- [PROVIDED ENTRIES]

Content starts

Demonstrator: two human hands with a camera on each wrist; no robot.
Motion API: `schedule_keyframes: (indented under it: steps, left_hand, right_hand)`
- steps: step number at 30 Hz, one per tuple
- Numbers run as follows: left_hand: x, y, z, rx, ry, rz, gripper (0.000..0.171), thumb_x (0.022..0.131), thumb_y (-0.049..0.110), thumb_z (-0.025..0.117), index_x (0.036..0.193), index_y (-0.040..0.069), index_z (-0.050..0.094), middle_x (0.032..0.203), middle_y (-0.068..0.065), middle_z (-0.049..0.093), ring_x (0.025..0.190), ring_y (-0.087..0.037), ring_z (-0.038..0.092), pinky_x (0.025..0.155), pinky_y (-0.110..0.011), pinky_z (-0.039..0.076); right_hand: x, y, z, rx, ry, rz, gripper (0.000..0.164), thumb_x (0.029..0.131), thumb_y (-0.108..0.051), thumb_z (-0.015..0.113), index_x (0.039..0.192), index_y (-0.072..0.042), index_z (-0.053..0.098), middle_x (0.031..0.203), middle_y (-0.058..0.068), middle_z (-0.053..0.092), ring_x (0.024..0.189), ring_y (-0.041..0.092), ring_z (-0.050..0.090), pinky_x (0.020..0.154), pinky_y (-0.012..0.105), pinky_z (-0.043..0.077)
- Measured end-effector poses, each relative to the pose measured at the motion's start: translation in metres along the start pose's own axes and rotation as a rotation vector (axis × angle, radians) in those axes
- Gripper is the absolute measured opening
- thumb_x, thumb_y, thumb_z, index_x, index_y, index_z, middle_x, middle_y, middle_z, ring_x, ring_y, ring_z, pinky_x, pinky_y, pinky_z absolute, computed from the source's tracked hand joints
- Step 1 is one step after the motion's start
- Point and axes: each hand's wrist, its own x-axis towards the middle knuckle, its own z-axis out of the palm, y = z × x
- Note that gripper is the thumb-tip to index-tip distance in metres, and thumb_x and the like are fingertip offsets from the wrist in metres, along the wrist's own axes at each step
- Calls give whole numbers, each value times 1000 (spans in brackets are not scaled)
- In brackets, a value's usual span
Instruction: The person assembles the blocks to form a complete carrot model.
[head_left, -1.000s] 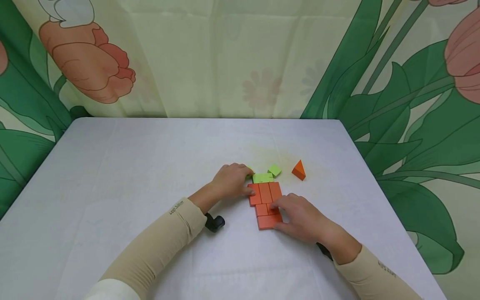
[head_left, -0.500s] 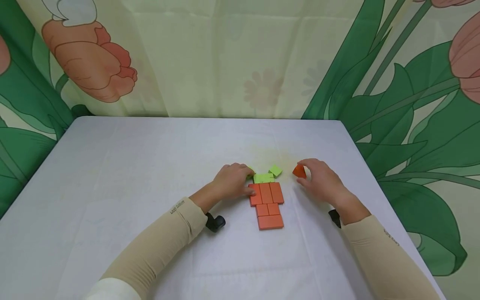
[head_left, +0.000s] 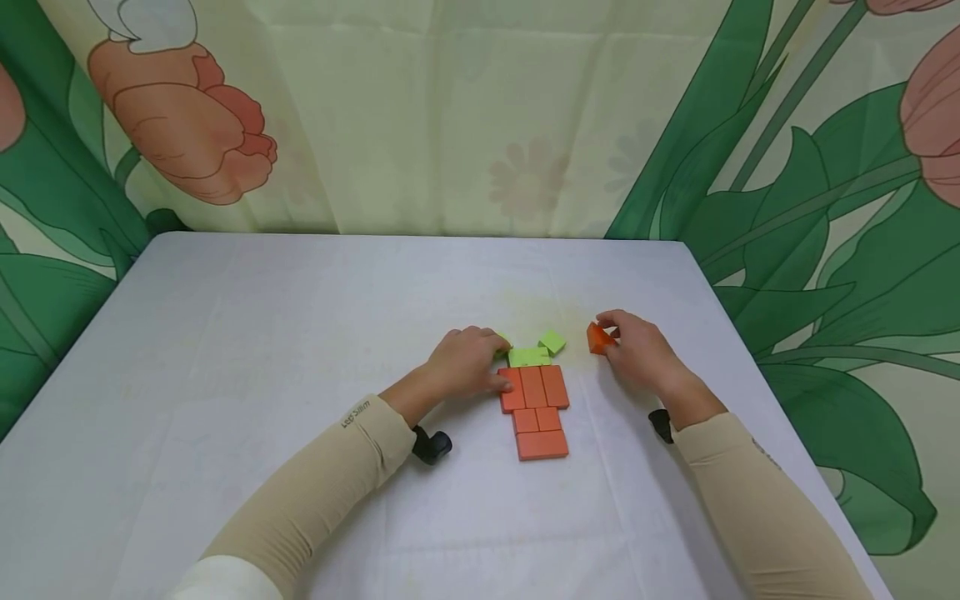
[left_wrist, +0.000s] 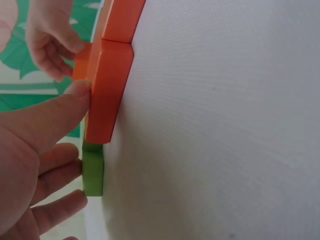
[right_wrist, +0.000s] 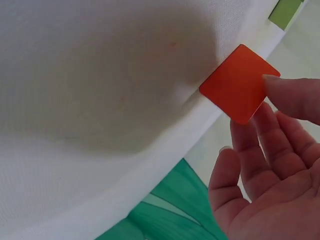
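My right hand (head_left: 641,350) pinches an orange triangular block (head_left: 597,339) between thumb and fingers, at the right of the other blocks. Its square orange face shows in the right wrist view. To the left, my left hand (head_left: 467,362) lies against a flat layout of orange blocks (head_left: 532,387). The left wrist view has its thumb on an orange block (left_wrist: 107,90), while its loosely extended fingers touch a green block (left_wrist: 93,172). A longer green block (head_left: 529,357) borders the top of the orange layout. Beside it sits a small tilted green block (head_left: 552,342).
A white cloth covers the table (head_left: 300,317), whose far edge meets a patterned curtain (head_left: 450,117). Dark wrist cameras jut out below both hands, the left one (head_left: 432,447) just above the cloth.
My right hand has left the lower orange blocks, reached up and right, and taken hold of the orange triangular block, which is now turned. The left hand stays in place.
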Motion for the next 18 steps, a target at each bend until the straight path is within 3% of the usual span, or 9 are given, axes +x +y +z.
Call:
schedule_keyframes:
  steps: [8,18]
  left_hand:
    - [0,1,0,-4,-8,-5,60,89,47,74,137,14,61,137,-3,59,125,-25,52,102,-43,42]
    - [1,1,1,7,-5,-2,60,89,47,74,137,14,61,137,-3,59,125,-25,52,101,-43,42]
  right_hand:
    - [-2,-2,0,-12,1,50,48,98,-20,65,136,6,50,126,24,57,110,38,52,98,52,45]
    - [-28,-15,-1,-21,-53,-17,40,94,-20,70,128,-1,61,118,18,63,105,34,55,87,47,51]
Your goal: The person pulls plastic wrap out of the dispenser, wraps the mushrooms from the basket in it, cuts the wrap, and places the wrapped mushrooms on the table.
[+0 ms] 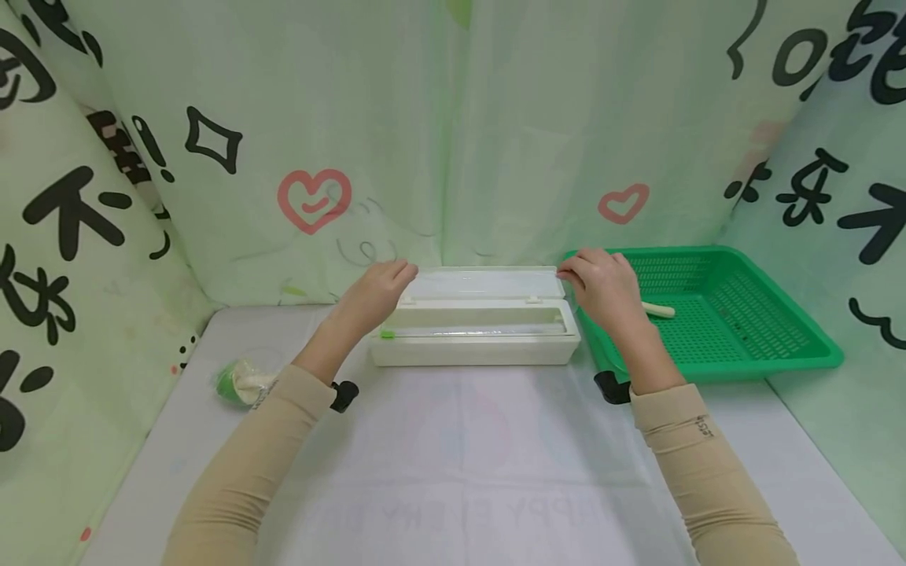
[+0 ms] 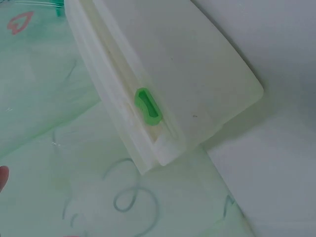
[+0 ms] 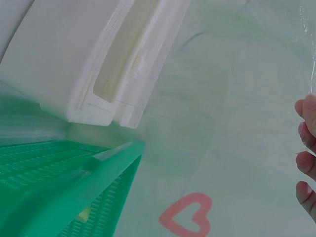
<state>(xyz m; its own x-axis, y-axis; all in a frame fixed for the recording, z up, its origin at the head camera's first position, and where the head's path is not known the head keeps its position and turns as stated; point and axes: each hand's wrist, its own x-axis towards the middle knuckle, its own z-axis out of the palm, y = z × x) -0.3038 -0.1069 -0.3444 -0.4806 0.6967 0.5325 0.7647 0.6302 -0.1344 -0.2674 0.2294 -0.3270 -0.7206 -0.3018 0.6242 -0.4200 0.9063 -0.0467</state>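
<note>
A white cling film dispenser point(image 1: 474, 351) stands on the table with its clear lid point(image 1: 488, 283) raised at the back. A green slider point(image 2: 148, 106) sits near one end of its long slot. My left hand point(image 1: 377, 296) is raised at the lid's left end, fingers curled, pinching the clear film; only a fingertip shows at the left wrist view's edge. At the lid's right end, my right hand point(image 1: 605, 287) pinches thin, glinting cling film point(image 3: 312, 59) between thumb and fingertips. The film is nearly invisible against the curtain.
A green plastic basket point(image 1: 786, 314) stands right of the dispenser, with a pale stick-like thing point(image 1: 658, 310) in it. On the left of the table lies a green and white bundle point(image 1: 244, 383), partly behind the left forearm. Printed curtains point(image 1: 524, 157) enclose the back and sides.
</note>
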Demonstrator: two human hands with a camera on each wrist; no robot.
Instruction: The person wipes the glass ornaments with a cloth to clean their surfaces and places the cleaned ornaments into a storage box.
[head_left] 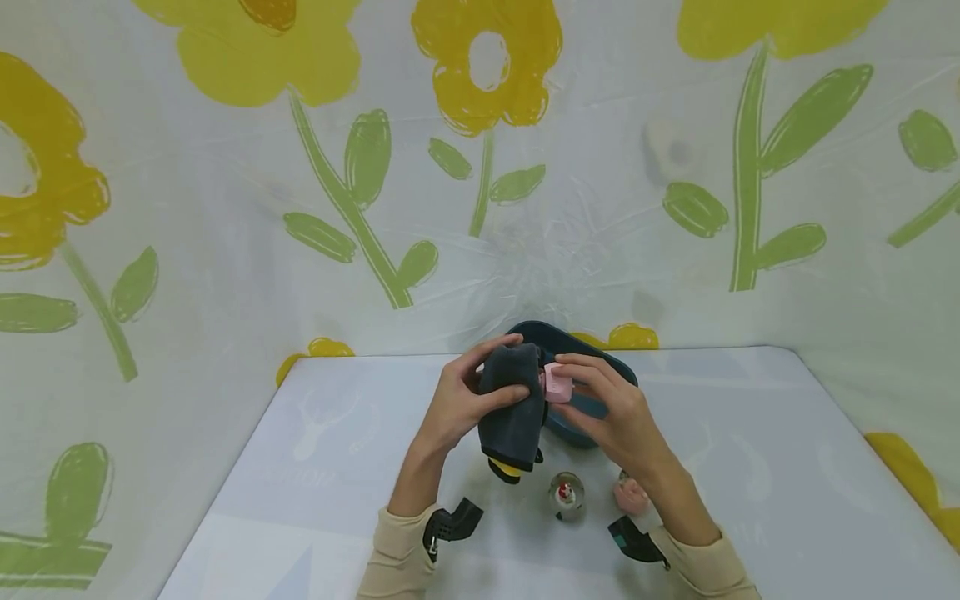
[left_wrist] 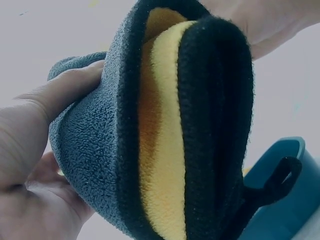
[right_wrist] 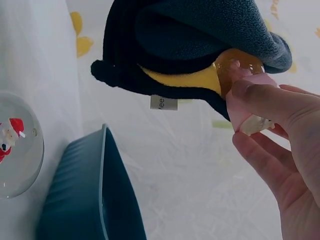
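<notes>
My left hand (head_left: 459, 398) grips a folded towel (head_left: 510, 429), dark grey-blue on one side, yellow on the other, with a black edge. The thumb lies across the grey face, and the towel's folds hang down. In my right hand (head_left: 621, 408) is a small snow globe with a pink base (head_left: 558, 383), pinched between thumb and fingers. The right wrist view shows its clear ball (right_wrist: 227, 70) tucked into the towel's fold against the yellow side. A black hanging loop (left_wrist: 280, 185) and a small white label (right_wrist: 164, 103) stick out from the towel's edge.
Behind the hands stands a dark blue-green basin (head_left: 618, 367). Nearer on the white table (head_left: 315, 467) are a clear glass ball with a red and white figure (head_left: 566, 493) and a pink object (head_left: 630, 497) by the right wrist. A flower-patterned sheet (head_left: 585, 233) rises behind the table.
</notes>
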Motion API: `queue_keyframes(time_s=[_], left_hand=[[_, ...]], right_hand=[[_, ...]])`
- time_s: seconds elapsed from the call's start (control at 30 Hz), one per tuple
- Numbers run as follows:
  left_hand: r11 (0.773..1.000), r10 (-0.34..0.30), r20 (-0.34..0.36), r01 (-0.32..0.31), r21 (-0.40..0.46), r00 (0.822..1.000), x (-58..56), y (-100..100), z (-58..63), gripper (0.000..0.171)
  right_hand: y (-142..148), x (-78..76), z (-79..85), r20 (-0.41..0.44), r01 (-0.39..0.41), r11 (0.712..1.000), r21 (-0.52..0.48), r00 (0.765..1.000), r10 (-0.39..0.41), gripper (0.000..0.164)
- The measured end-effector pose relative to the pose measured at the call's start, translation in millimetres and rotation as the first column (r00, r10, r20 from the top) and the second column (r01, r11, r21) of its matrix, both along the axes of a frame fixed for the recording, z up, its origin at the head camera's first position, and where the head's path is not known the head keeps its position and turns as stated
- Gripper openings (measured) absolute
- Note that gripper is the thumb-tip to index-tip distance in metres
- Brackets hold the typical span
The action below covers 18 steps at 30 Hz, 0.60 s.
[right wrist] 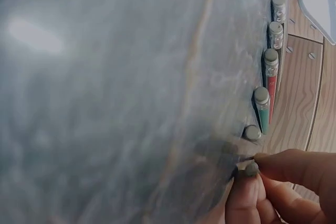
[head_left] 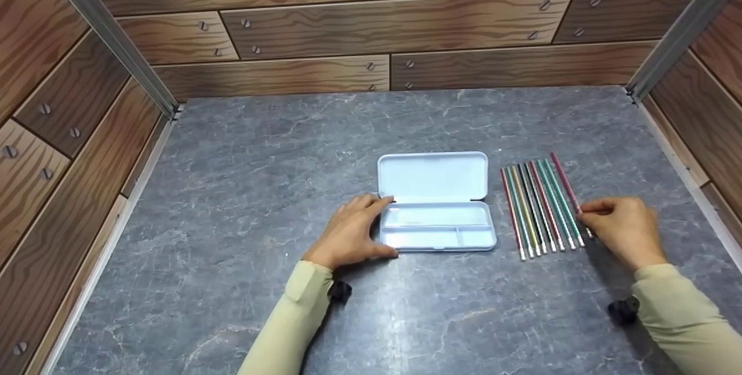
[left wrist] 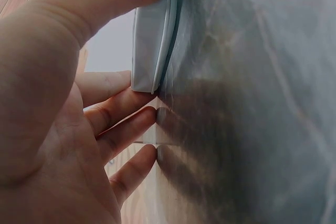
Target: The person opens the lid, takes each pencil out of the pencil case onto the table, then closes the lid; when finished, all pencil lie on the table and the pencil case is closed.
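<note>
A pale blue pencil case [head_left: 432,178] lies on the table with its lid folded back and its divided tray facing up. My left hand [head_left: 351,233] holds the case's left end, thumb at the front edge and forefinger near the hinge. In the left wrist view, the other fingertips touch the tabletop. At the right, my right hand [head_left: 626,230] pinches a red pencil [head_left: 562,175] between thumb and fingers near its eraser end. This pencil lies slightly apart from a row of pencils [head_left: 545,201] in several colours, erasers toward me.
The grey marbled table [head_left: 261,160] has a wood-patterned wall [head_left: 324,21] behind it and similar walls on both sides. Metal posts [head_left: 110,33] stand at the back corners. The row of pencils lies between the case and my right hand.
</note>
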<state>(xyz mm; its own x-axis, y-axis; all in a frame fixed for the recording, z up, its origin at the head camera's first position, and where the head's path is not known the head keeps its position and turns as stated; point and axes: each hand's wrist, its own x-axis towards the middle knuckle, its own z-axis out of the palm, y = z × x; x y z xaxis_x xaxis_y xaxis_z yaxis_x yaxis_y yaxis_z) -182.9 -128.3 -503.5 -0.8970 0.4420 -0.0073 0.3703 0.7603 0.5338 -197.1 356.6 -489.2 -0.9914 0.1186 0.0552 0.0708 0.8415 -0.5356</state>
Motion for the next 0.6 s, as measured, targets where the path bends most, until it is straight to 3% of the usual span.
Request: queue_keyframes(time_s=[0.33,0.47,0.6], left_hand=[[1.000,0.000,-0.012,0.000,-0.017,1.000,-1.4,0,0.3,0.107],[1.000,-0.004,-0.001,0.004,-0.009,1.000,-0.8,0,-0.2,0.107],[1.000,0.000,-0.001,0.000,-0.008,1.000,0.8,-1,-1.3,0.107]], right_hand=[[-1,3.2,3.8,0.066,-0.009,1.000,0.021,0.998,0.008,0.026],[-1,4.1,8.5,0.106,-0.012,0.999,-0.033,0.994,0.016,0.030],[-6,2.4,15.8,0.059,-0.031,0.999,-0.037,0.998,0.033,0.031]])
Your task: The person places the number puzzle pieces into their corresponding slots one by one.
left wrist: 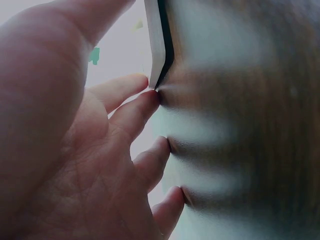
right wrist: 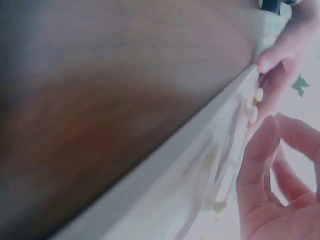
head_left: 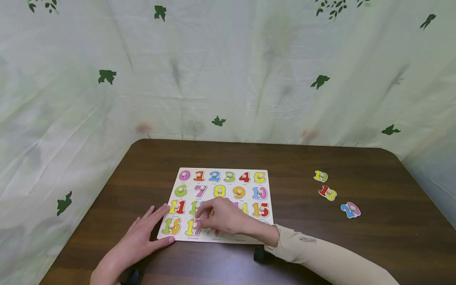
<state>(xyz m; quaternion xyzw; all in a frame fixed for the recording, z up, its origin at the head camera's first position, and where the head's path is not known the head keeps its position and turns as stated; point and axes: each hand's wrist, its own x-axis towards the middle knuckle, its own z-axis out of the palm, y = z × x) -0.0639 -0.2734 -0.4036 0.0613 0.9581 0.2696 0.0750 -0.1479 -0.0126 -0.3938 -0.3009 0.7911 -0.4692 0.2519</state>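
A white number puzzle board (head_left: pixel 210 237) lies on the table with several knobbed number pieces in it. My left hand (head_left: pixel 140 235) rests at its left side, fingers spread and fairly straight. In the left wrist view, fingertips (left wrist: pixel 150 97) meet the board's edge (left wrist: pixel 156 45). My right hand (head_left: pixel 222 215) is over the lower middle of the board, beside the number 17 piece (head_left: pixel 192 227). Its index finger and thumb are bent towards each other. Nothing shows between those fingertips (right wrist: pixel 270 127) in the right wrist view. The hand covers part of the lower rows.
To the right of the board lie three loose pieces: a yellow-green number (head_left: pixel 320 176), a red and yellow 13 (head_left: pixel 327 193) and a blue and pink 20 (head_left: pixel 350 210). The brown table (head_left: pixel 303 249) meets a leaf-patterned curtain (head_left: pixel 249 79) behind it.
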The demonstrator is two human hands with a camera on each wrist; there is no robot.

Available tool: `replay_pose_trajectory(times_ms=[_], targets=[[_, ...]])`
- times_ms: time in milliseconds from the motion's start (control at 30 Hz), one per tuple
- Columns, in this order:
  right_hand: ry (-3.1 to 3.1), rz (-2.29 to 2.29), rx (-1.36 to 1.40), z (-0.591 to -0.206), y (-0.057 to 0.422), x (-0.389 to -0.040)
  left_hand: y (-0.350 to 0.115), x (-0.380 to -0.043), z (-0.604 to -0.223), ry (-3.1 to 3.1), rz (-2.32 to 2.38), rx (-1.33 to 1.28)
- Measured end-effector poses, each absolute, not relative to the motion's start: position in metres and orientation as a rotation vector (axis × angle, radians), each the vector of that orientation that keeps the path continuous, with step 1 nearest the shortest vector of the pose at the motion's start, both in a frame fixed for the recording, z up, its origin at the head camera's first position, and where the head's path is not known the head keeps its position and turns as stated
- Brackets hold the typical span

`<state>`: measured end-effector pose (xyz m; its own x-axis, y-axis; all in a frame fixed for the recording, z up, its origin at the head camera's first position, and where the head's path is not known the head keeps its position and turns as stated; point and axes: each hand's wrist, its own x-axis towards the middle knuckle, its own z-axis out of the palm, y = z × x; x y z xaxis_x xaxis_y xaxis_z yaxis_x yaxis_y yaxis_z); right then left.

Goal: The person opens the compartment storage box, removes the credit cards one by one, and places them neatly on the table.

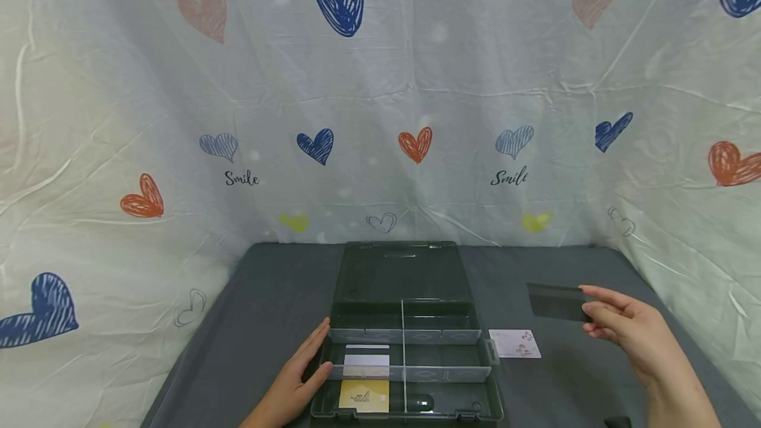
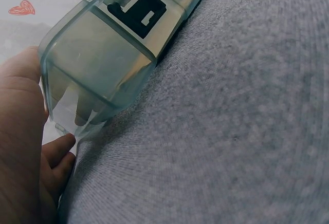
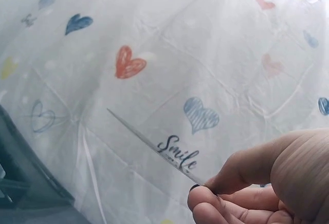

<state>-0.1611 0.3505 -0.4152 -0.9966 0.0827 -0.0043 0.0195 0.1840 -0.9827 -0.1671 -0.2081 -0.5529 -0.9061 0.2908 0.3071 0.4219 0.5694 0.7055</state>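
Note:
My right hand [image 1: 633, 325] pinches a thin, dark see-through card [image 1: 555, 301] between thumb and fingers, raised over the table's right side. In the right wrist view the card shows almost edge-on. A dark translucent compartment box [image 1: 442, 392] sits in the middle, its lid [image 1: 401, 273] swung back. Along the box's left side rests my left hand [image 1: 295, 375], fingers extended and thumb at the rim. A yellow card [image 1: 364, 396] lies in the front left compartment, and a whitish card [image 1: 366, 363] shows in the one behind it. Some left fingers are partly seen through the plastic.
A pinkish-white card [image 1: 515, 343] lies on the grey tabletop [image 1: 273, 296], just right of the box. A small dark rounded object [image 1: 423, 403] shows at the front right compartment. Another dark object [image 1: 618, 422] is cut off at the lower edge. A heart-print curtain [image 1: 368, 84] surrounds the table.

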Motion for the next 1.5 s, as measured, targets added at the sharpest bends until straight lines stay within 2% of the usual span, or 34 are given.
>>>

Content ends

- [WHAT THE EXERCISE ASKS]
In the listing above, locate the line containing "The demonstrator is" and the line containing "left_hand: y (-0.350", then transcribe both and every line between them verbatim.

- [YOUR RESPONSE]
The demonstrator is two human hands with a camera on each wrist; there is no robot.

Available tool: `replay_pose_trajectory(times_ms=[_], targets=[[_, ...]])`
- times_ms: time in milliseconds from the motion's start (control at 30 Hz), one per tuple
- Columns, in this order:
  right_hand: ry (-3.1 to 3.1), rz (-2.29 to 2.29), rx (-1.36 to 1.40), z (-0.591 to -0.206), y (-0.057 to 0.422), x (-0.389 to -0.040)
  left_hand: y (-0.350 to 0.115), x (-0.380 to -0.043), z (-0.604 to -0.223), ry (-3.1 to 3.1), rz (-2.32 to 2.38), rx (-1.33 to 1.28)

That is the complete output.